■ WORK TO COMPLETE ■
Copy exactly the lines of the records below, and only those lines, beginning with the line that contains "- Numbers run" and ending with the line that contains "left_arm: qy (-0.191".

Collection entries
..........

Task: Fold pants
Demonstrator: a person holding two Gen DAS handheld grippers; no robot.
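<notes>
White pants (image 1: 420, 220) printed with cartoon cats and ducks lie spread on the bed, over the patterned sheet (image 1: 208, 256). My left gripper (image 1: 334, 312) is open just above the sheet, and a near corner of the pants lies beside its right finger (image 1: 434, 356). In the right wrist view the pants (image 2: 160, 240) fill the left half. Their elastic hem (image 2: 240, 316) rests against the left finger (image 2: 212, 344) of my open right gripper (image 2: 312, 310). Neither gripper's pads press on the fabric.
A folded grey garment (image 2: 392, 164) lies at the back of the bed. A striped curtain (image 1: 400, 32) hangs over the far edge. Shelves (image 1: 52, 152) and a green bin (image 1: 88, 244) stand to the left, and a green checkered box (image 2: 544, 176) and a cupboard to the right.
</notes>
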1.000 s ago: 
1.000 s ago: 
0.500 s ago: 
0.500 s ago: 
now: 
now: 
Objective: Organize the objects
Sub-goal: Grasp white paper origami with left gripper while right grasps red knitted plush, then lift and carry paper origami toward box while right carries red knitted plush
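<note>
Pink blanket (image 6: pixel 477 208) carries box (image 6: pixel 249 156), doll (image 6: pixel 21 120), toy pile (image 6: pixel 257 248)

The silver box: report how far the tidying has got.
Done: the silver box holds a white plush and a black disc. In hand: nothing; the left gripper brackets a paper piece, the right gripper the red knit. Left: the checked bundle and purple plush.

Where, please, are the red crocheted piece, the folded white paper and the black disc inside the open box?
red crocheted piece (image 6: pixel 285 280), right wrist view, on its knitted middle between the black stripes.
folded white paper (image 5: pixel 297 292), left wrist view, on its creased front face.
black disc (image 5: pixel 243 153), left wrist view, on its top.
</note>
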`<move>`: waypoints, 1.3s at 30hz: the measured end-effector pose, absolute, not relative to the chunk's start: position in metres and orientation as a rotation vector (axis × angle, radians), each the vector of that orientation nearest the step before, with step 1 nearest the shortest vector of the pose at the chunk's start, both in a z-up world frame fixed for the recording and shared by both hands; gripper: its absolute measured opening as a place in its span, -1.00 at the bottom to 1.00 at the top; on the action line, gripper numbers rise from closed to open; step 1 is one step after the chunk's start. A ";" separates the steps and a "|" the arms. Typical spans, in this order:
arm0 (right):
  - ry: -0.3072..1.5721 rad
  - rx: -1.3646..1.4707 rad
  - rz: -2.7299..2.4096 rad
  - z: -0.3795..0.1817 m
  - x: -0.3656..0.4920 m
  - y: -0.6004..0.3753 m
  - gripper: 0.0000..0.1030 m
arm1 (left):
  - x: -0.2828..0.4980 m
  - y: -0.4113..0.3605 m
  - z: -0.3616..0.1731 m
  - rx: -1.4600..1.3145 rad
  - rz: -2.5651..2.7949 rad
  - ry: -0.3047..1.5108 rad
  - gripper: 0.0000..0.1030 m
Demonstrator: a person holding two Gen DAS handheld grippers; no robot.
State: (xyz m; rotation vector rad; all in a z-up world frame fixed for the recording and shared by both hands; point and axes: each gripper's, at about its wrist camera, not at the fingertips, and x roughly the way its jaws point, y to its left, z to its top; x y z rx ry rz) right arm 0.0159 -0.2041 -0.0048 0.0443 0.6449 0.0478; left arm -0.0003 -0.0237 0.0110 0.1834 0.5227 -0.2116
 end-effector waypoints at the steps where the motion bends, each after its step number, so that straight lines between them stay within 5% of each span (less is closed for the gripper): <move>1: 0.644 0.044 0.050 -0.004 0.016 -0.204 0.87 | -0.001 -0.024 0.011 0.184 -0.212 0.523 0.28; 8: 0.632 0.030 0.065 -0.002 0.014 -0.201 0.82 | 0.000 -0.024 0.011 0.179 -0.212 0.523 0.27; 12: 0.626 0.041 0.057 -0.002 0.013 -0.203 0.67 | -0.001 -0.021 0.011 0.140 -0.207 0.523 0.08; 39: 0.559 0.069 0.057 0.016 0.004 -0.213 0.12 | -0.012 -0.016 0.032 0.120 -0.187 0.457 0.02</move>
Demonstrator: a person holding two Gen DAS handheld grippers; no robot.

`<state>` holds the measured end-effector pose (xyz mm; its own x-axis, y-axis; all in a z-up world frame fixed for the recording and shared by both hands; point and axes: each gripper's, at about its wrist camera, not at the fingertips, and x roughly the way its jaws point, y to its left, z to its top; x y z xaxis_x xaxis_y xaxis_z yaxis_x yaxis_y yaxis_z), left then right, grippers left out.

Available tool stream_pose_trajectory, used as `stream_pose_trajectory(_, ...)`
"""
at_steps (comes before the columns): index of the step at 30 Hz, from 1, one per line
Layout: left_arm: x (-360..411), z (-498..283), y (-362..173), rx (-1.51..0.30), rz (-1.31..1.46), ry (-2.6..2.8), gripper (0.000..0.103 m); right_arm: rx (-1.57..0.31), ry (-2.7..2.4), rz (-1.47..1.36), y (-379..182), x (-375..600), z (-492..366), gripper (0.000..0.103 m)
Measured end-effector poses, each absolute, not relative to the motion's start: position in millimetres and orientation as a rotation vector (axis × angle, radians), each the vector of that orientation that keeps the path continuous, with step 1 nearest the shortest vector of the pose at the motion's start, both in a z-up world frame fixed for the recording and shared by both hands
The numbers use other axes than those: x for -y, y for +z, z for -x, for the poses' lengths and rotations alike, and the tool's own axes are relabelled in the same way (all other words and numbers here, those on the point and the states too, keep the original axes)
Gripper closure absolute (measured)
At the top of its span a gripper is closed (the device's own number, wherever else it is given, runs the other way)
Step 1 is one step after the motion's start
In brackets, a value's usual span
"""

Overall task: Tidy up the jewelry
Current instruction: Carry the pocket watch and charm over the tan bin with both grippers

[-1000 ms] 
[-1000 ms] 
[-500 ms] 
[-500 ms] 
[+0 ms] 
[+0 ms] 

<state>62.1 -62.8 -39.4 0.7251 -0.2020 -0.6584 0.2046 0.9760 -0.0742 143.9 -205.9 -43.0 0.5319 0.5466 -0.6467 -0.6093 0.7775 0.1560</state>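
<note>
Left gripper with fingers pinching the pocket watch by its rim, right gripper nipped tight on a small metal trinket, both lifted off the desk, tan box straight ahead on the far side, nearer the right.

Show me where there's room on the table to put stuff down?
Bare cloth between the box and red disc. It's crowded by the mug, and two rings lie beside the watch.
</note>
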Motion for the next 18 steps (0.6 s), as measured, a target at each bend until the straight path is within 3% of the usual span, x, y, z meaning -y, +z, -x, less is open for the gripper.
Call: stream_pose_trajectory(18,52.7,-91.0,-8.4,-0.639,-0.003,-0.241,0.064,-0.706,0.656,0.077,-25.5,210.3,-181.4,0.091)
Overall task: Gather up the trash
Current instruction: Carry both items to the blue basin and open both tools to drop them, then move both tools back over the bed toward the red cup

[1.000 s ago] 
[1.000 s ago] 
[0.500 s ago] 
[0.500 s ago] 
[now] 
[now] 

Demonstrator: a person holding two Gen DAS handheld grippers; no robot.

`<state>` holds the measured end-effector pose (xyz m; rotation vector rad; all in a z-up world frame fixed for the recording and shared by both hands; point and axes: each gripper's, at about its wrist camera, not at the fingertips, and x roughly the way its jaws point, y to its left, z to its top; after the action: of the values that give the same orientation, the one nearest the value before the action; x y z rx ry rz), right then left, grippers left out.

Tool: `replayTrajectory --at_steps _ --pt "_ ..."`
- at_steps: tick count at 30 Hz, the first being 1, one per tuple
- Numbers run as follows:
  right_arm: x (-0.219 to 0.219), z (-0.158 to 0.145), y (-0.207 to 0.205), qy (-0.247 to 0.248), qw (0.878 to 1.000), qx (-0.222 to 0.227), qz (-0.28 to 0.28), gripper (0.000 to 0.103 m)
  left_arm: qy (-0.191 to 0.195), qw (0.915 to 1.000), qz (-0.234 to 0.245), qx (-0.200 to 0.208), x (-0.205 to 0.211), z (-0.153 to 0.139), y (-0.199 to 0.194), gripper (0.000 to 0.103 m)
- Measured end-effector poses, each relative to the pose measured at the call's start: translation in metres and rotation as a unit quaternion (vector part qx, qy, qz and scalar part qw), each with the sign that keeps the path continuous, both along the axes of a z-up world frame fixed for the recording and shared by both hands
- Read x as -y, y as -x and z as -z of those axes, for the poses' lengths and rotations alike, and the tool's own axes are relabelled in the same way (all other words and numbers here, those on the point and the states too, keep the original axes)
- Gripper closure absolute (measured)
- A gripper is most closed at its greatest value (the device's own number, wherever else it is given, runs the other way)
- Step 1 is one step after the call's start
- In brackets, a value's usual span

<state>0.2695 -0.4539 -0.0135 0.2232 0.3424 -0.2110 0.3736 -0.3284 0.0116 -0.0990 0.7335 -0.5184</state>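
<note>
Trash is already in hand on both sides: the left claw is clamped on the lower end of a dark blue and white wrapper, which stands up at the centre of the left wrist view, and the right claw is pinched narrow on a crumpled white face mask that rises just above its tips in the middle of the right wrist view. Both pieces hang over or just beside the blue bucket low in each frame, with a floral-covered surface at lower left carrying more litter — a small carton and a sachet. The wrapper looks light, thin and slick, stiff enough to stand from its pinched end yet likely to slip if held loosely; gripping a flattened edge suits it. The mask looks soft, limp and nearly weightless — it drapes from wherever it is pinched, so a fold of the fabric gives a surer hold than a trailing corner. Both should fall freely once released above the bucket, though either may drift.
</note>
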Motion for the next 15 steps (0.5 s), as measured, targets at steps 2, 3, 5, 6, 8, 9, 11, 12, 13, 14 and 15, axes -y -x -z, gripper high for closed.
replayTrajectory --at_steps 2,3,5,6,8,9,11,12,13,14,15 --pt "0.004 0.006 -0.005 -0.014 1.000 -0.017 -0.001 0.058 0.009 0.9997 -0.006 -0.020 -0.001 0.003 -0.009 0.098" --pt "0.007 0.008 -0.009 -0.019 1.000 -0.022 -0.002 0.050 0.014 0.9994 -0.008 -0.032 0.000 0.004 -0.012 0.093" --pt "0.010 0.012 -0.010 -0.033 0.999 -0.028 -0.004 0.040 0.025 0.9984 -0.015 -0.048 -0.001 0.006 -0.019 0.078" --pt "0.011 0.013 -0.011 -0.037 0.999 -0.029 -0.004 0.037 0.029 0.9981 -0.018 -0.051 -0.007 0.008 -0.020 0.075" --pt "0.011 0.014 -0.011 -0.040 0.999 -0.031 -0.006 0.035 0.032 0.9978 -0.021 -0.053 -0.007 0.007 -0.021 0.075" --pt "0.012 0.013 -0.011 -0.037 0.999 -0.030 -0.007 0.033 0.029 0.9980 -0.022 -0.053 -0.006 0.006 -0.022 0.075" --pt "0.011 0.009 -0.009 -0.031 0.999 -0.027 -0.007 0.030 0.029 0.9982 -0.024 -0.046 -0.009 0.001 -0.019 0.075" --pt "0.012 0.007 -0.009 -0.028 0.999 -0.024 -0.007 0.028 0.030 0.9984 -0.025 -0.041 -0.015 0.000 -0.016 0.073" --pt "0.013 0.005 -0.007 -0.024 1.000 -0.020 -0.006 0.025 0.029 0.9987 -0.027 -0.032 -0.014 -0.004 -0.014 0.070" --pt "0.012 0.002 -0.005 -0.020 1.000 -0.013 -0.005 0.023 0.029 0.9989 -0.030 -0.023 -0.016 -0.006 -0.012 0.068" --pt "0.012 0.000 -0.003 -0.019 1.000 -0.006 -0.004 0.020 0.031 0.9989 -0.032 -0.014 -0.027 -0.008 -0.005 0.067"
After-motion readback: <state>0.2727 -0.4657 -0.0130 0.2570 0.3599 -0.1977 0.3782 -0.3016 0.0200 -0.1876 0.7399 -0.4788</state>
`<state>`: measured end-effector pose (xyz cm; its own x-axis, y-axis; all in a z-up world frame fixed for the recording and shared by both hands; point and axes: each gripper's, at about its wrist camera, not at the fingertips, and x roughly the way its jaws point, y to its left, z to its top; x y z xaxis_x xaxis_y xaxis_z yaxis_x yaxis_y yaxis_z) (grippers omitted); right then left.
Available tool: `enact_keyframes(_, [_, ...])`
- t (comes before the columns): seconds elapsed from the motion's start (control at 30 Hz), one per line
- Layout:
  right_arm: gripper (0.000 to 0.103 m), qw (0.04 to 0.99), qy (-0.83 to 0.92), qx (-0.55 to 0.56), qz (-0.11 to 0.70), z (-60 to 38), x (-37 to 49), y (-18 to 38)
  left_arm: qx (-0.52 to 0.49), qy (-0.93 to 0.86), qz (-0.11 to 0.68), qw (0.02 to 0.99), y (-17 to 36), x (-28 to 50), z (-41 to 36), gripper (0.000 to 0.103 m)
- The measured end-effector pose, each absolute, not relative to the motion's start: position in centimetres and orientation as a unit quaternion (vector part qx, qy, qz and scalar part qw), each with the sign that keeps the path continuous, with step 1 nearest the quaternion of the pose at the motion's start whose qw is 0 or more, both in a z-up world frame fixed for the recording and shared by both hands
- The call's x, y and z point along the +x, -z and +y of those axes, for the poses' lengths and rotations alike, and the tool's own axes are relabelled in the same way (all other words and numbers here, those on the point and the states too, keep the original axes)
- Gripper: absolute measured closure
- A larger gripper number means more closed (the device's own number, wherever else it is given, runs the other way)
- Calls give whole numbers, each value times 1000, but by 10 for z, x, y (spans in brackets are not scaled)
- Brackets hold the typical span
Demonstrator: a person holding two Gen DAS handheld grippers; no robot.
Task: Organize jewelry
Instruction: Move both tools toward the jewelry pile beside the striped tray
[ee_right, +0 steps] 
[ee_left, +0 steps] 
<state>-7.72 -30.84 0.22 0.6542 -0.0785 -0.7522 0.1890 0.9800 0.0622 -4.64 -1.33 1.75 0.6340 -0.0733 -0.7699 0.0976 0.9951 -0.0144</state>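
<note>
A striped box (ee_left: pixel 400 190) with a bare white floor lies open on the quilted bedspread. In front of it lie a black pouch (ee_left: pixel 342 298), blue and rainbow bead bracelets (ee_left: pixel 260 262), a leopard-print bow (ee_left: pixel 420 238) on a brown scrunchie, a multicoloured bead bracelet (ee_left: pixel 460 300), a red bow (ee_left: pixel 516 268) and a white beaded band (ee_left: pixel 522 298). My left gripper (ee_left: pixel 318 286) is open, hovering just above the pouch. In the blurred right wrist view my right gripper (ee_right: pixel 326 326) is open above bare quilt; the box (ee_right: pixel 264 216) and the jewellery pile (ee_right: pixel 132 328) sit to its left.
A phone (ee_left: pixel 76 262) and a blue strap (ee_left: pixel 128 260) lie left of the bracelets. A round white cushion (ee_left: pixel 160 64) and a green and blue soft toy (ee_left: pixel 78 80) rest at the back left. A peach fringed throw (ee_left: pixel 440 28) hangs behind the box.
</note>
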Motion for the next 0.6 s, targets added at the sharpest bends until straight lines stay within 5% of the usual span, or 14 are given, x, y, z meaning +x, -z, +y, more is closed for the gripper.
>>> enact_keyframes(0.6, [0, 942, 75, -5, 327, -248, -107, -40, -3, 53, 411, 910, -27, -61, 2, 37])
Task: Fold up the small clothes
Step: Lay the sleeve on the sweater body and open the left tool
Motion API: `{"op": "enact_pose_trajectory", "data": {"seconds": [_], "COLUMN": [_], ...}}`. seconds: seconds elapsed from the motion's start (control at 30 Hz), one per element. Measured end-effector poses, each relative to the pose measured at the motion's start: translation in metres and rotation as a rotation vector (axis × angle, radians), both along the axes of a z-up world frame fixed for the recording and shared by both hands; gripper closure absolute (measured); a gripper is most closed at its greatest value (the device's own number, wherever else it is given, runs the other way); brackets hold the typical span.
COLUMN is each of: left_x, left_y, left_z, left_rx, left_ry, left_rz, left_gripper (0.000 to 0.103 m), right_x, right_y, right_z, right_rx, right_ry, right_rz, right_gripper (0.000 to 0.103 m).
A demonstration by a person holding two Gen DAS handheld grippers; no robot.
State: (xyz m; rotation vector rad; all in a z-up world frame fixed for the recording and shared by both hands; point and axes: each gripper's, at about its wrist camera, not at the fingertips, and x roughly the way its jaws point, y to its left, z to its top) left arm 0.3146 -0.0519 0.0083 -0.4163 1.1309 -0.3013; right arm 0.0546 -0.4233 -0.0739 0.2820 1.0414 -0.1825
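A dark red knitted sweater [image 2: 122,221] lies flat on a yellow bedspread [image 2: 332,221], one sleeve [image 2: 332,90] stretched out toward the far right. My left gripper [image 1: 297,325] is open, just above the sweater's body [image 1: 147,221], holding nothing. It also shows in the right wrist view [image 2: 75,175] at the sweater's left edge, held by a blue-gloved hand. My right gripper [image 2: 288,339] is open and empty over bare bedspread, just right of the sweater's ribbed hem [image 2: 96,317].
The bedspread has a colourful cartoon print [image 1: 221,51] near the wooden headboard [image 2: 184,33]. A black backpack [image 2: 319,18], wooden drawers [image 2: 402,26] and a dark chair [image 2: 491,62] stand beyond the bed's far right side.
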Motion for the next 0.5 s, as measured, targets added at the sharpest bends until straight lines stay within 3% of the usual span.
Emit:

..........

■ RESPONSE TO THE EXERCISE ■
- Numbers run as follows:
  right_arm: x (-0.219 to 0.219), z (-0.158 to 0.145), y (-0.207 to 0.205), qy (-0.247 to 0.248), qw (0.878 to 1.000), qx (-0.222 to 0.227), qz (-0.28 to 0.28), gripper (0.000 to 0.103 m)
  left_arm: qy (-0.191 to 0.195), qw (0.915 to 1.000), qz (-0.234 to 0.245), qx (-0.200 to 0.208), x (-0.205 to 0.211), z (-0.153 to 0.139), y (-0.199 to 0.194), gripper (0.000 to 0.103 m)

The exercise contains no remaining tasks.